You should not commit these four types of files into your Git repository.

  1. Files that don't belong to the project
  2. Files that are automatically generated
  3. Libraries (depends on the situation)
  4. Credentials

Files that don't belong to the project

Files like .DS_Store (for Mac OS), Thumds.db (for Windows), .vscode (for code editors) have nothing to do with your project.

They should not be checked in.

Files that are automatically generated

This includes files from preprocessors (like Sass to CSS). You don't check in the CSS. You check in the Sass files.

If you use JavaScript compilers like Webpack or Rollup, you don't check in the generated JavaScript file. You check in the code you write.


If you don't use a package manager, you should check in your libraries. This is because if you want to download the library, you have to:

  1. Google for the library
  2. Get to the website
  3. Find the link
  4. Download the library
  5. Put into your project

This process is tedious. If your code needs the library to work, you should check in the library.
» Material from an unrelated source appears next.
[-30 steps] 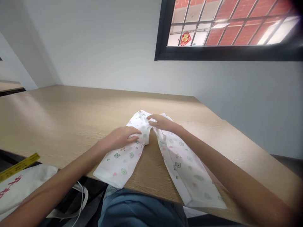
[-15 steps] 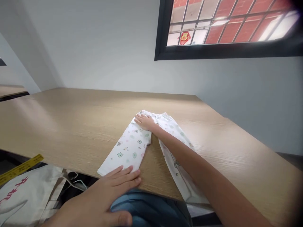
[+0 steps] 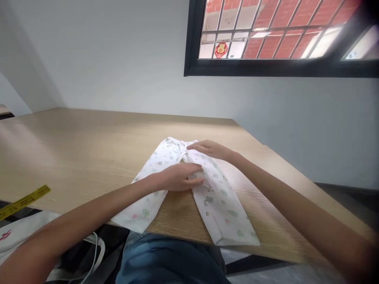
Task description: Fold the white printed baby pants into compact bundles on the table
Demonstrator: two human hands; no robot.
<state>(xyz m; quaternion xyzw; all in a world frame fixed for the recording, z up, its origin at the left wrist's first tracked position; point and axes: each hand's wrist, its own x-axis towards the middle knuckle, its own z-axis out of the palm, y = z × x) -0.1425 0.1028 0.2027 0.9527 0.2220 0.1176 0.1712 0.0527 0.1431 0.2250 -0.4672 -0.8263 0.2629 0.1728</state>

On the other hand, if you use a package manager, you shouldn't check in a library because you can install the library with a single command like npm install.


You shouldn't store credentials like usernames, passwords, API keys and API secrets.

If someone else steals your credentials, they can do nasty things with it. I almost lost $40,00 to $60,000 because a friend accidentally exposed my amazon credentials. Luckily, the amount was waived.

If you don't want to get into sticky situations like I did, then don't store your credentials in a Git repository.